I would almost feel guilty for using the addicts on the street as examples of what not to do, but not guilty enough to stop. I would wonder where their families were. I would wonder how many times their families tried to get them home.

I once thought all drug addicts end up on the street. I once thought drug-overdose deaths were limited to drug users on the street. I was wrong. Drug addiction does not discriminate. The drug addicts on the street are just a window into what’s happening in our society, the rest are hiding behind a suit, uniform or a closed door.

There have been 1,716 recorded overdose deaths in 2020, in B.C. Nine out of 10 drug overdoses occur in the privacy of someone’s home, the overdose victim is often alone.

My brother’s wife called me at 9 a.m. sharp in April, 2015. I had just poured myself a cup of coffee and sat at my desk to begin my day.

“He’s dead,” she said, her voice a whisper, barely audible.

Her words slowly trickled into my ear before their sharp edge cut.

“No,” I repeated over and over. I wouldn’t accept the news.

My baby brother, I remember. I held him when my parents brought him home from the hospital. We sat on a blue kitchen chair, at the blue kitchen table. I held him close as he wiggled, wrapped in his white blanket.

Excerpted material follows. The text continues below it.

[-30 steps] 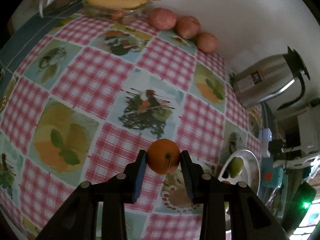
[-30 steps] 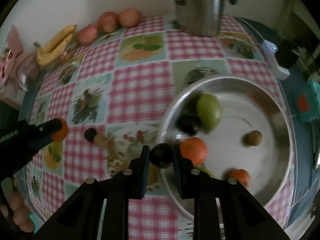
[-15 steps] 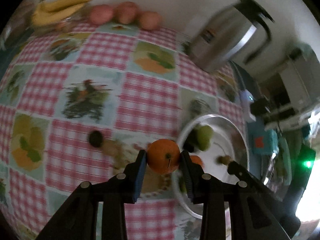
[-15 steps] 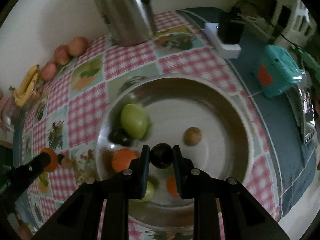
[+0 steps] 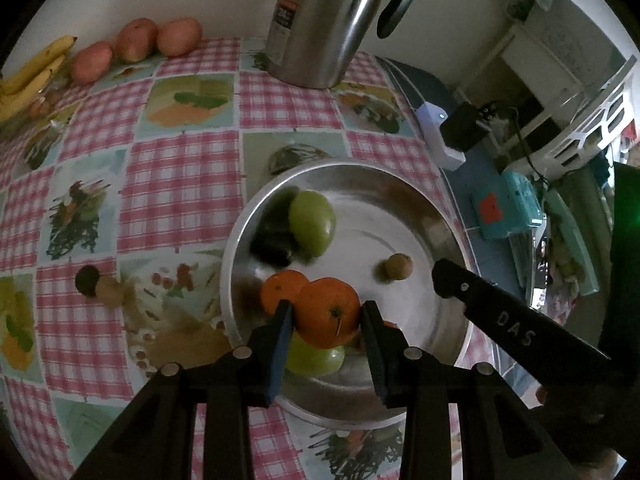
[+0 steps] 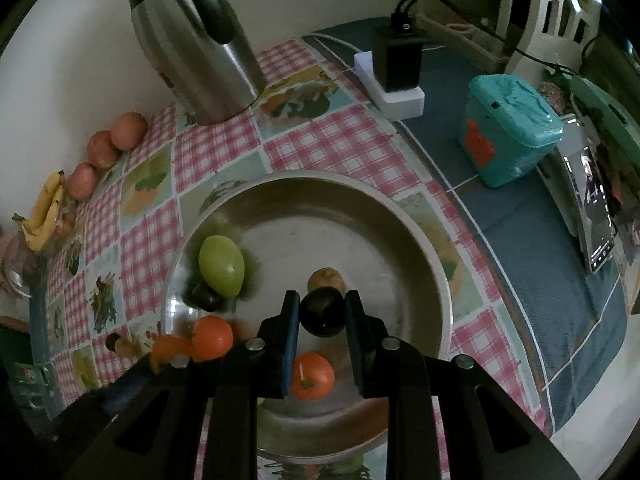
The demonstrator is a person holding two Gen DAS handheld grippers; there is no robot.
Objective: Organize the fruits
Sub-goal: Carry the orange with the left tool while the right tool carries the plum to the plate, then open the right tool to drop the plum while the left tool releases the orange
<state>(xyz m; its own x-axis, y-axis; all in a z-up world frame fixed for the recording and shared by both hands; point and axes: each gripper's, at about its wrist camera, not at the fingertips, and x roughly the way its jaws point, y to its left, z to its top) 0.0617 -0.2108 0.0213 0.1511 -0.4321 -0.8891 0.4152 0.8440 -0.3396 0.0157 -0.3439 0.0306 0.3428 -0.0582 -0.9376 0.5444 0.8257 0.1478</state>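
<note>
Orange (image 5: 327, 312) clamped in left tool (image 5: 326, 322); dark fruit (image 6: 322, 311) clamped in right tool (image 6: 322, 314), above bowl (image 6: 420, 248).

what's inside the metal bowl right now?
Lying in the metal bowl: a large green fruit, a dark fruit beside it, two oranges and a small brown fruit. Gripper fingers cover the bowl's near part; only the left wrist view shows another green fruit there.
</note>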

My brother didn’t live on the street, he had a home. He ate at expensive restaurants and heli-skied every winter.

My brother was alone when he died in his cabin in the Monashee mountains. The coroner reported lethal amounts of cocaine in his body and said that he had been dead for almost two days before he was found. My sister-in-law called the neighbour to check on my brother when she hadn’t heard back from him. The neighbour found him on the stone-tiled kitchen floor, his body decomposing. He had a deep gash on his face. We think he hit the corner of the kitchen counter before he fell to the floor. My mother said his body was too far gone to consider an open casket. I would never see my brother again.

My daughter is 19 now and my son is 12. I continue to talk to them about drug use, addiction and their uncle. The details are not spared. I hope the details scare them. I hope the details are enough to keep them away from drugs.

A few days before my mom packs up her car to leave, I ask her to consider housing for seniors that my sister and I have sourced out.

“We worry about you,” I said.

“I’m happy. I don’t want to be in a box,” she said.

She’s talking about being in an apartment, but I wonder if she means something else.

“I want to live,” she said.

As my mom backed out onto the street, she smiled, “Everything will work out,” she said through the open window of her car before driving away. Dark clouds called on the horizon and she’s racing to beat the storm.

Heather Lynn Roberts Young lives in Victoria.